**Task brief**: Filter the records below for the word "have". Copy each line that holds it.

------ Entries supplied ------

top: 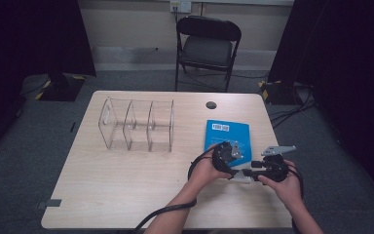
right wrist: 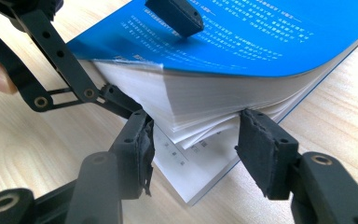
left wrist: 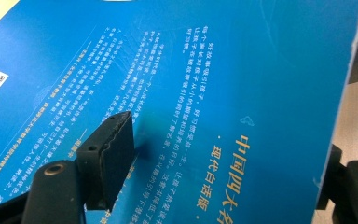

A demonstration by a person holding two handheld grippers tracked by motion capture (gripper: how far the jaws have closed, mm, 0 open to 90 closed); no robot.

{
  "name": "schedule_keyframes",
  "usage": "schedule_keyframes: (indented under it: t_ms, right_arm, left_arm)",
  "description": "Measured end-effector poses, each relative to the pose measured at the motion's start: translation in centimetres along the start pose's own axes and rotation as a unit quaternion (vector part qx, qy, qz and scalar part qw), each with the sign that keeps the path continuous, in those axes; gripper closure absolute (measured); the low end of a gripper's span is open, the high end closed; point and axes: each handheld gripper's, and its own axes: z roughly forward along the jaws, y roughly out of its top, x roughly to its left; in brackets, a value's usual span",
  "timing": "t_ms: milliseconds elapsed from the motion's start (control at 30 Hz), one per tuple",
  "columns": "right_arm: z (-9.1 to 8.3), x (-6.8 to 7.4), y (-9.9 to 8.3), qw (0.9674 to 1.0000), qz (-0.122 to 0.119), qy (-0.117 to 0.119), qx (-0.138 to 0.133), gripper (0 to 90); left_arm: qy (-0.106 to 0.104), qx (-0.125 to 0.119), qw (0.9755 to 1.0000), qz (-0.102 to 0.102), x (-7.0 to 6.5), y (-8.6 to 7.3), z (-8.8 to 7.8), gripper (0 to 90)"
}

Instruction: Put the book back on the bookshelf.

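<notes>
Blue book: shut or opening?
Opening. In the right gripper view the blue book has its cover and upper pages lifted, fanned apart from the bottom pages lying flat on the table.

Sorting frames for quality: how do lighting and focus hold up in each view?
High view: dim, soft, dark vignetted corners, the clear rack faint. Left gripper view: blue book cover sharp at mid-frame, its print readable, faint sheen up top, the near jaw blurred. Right gripper view: page edges crisp, the nearest tool parts soft.

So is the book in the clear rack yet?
Not yet. The book lies on the table, its near edge lifted between both tongs, left and right. The rack stands empty. Presumably still left: lifting the book and slotting it in.
</notes>
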Motion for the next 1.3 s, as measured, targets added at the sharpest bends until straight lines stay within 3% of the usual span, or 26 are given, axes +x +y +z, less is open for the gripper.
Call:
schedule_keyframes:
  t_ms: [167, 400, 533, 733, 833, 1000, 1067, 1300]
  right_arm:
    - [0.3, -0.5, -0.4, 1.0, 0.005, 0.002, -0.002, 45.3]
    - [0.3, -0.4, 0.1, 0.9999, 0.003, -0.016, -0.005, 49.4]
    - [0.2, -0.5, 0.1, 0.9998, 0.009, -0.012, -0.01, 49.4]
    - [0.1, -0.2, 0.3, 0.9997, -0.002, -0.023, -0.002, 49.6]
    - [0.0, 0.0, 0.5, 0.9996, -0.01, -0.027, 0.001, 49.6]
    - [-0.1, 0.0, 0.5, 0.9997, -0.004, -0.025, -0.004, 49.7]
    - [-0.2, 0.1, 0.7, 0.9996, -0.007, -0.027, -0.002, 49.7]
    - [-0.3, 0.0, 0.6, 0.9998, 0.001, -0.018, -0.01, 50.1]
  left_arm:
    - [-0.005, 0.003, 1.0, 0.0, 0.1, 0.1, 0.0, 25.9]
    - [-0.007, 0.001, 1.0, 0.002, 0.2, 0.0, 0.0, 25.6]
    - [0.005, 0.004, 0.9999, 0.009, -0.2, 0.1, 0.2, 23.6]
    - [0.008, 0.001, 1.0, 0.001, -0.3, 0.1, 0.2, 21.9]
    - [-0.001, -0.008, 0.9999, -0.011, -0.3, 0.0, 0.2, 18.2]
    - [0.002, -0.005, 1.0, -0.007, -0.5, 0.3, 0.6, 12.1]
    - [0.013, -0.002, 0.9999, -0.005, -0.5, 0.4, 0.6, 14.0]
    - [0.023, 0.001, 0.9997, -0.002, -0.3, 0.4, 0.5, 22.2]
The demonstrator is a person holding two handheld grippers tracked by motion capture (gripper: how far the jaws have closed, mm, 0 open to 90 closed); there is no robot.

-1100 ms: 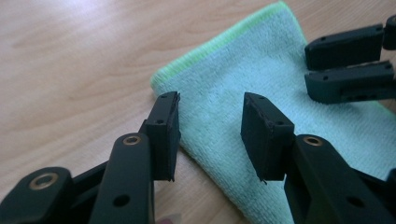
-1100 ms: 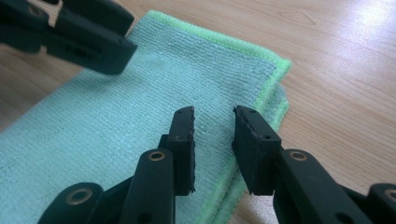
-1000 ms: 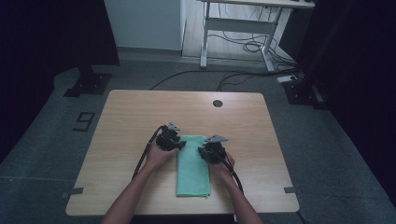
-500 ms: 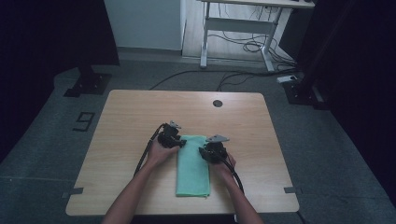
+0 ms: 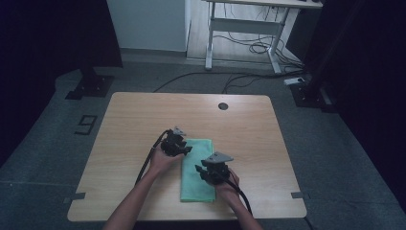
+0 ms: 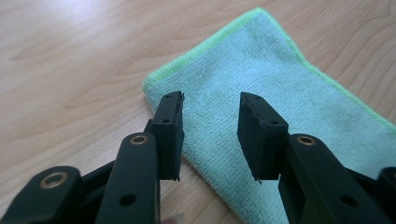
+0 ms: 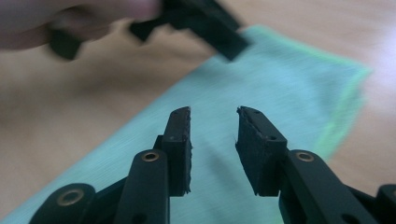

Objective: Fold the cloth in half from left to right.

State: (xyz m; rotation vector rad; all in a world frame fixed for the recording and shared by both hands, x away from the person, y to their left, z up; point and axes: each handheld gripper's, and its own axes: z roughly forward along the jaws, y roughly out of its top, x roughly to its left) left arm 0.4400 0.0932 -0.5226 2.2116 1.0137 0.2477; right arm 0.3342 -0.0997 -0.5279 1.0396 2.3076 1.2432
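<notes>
Green cloth (image 5: 197,168) lies flat on the wooden table (image 5: 143,115), folded to a narrow strip, running from under the left gripper (image 5: 175,144) back past the right gripper (image 5: 212,170). Left gripper: jaws part open, nothing held, far left corner of cloth just ahead & below the tips in the left gripper view. Right gripper: jaws also part open, empty, hovering over the cloth's right side, w/ the far right corner further ahead. Risks, as I judge: closing too high pinches air; too deep nips only the top layer, so the fold peels apart. Uneven grabs would skew the cloth.
</notes>
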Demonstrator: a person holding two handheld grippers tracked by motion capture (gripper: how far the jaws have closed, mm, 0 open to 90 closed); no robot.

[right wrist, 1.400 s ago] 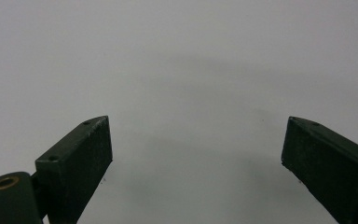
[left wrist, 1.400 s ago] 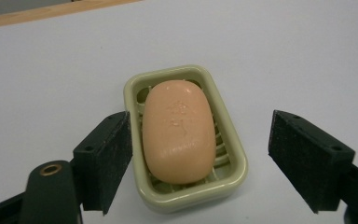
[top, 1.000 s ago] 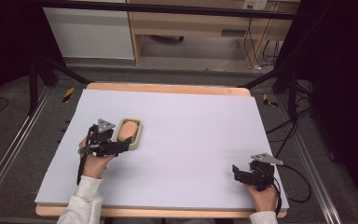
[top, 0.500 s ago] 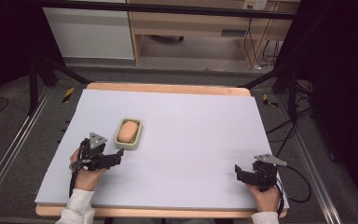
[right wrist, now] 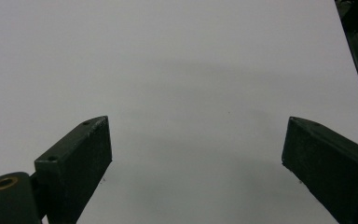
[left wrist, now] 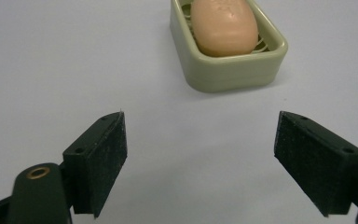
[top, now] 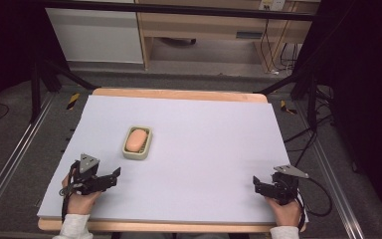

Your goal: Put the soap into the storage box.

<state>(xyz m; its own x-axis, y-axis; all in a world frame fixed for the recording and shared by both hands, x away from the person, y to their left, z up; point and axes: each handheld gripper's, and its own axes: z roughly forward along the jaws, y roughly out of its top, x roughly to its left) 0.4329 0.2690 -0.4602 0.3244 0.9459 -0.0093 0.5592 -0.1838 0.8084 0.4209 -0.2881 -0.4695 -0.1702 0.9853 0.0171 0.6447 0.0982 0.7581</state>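
The counter (top: 194, 149) is lying under a pale lavender-white sheet that is covering nearly all of its top, with a light wooden edge showing along the far side and the near side. 1 thing is resting directly on the sheet: a pale green soap dish (top: 138, 143), sitting left of the middle and toward the near half, its long side running away from the person. In the left gripper view the soap dish (left wrist: 228, 56) is standing flat, casting a soft shadow on the sheet. Dark grey floor (top: 20, 149) is surrounding the counter.
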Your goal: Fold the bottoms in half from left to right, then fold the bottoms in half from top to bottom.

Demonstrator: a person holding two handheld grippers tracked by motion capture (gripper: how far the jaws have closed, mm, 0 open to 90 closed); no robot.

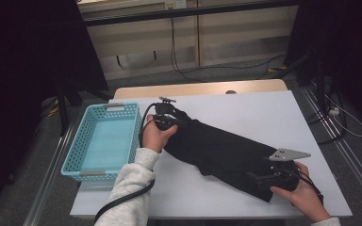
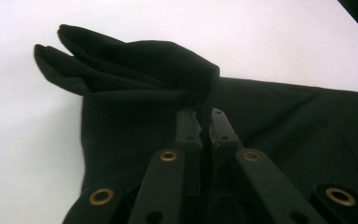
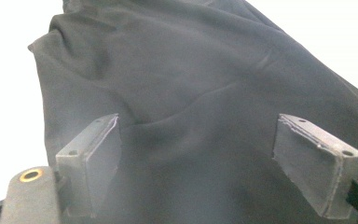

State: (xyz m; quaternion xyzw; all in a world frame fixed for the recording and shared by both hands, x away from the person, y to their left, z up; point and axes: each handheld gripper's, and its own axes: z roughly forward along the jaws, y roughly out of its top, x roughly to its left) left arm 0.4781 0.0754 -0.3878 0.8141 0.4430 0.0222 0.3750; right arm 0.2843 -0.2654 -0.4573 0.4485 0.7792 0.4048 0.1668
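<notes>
Nearest the camera in the high view, at about five o'clock on the table, the right gripper (image 1: 264,178) rested at the lower end of a black garment (image 1: 221,153), its jaws spread wide with cloth lying slack between the pads and nothing gripped; the right gripper view showed the grey, blocky pads (image 3: 91,158) standing apart over the matte fabric. The garment, a soft, folded, elongated piece of smooth woven cloth with shallow creases, lay diagonally across the white table (image 1: 264,113) from five o'clock toward eleven o'clock. At its far end the left gripper (image 1: 166,121) had its jaws pinched shut on a bunched fold, the layered edges fanning out beyond the tips in the left gripper view. At nine o'clock, just beside the table's left edge, stood a turquoise plastic basket (image 1: 75,160) with perforated walls.

Judged risks: the thin pinch might slip under the cloth's own weight if lifted; with the lower end unheld, the fold could open and trail; loose cloth might snag the basket rim.
</notes>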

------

**Solution to this task**:
A demonstration by a person holding two handheld grippers tracked by motion capture (gripper: how far the jaws have closed, mm, 0 open to 90 closed); no robot.
The demonstrator is a person holding two handheld grippers tracked by motion capture (gripper: how far the jaws have closed, mm, 0 open to 90 closed); there is no robot.
Demonstrator: a person holding two handheld grippers tracked by motion capture (gripper: how far the jaws have closed, mm, 0 open to 90 closed); no robot.
Demonstrator: a person holding two handheld grippers tracked by motion capture (gripper: how far the jaws have closed, mm, 0 open to 90 closed); no robot.

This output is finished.